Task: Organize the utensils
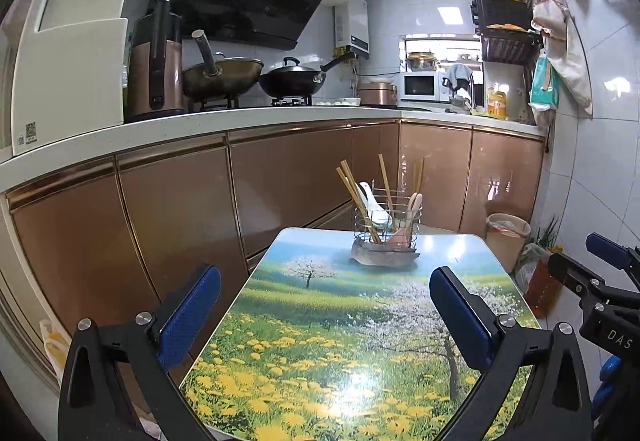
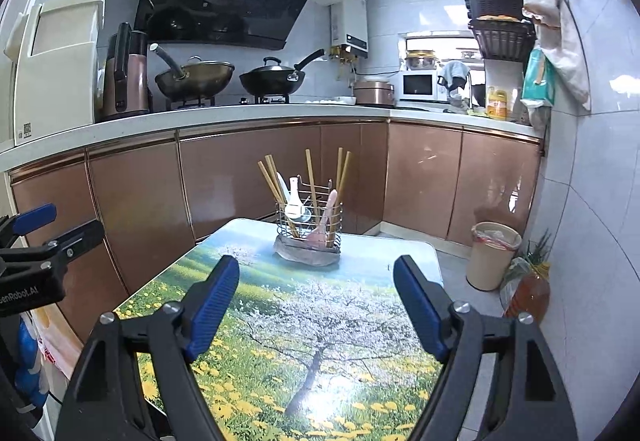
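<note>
While both arms hang back from the far end of the surface, nothing is held, and the notes run from left to right.

left gripper (image 1: 325, 281): jaws spread wide and empty, above the near part of the surface (image 1: 304, 341), well apart from the holder.

chopsticks (image 1: 352, 191): several wooden sticks standing tilted in the holder, fanned outward at the top. Judged light, stiff and thin; likely to roll or twist between the pads, so a pinch on the bare upper shaft looks best.

white spoon (image 1: 374, 207): leans inside the holder among the left sticks. Probably ceramic or hard plastic, I cannot tell which; smooth and possibly slippery, best taken by the handle.

wire holder (image 1: 386, 223): a round wire basket at the far end of the surface, sitting on a crumpled grey base. Likely light and easy to tip if a stick drags on the wires.

pink spatula (image 1: 410, 217): on the right side of the holder, head down. Seems light and somewhat flexible; the upright handle is the free part.

right gripper (image 2: 316, 273): jaws wide apart, holding nothing, facing the holder from near.
</note>
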`<state>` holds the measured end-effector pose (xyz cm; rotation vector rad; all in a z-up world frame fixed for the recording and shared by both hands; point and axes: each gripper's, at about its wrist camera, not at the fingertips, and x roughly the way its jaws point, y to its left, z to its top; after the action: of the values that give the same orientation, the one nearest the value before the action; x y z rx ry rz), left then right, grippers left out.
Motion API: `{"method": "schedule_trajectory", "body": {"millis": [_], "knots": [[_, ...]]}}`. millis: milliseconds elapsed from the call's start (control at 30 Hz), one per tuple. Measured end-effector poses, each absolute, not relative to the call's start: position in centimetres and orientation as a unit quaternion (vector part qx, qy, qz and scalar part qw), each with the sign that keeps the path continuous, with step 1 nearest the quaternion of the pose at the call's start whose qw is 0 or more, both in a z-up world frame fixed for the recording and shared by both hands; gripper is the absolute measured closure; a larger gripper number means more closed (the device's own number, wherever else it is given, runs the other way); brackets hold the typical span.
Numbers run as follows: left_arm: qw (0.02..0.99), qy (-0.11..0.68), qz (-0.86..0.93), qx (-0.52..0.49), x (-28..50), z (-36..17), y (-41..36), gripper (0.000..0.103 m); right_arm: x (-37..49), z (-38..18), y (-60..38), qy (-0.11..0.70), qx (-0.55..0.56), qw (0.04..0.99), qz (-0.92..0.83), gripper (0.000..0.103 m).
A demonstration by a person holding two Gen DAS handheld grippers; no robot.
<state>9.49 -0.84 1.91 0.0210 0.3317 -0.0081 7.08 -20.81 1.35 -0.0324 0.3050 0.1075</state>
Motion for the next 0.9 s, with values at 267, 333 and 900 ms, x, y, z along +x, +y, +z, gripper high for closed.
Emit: {"method": "schedule_trajectory", "body": {"millis": [267, 333, 900], "knots": [[0.987, 0.163, -0.001, 0.013, 8.4, 1.5, -1.0, 0.0, 5.9, 0.4, -21.4, 0.141, -0.012, 0.989, 0.032, 0.023], [0.987, 0.162, 0.0, 0.011, 8.4, 1.5, -0.9, 0.0, 5.7, 0.4, -21.7, 0.138, -0.011, 0.99, 0.024, 0.022], [0.984, 0.179, 0.006, 0.023, 10.4, -0.4, -2.7, 0.0, 6.4, 1.0, -22.9, 0.129, -0.006, 0.991, -0.016, 0.019]]}}
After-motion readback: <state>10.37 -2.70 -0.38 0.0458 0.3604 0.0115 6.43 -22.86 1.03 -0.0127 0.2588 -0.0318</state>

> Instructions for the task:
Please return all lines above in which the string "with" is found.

> Response:
Motion API: `{"method": "schedule_trajectory", "body": {"millis": [_], "knots": [[_, ...]]}}`. millis: milliseconds elapsed from the call's start (control at 30 Hz), one per tuple. Measured end-effector poses, each absolute, not relative to the call's start: position in centimetres and orientation as a unit quaternion (vector part qx, qy, qz and scalar part qw), each with the sign that keeps the path continuous, with step 1 nearest the quaternion of the pose at the call's start whose qw is 0 or more, both in a z-up world frame fixed for the recording and shared by both hands; gripper is the absolute measured closure; a larger gripper number means more closed (the device's own number, wherever else it is given, runs the other way); brackets hold the typical span.
Motion for the next 0.9 s, with values at 267, 333 and 900 ms, x, y, z along +x, +y, +z, gripper high for closed.

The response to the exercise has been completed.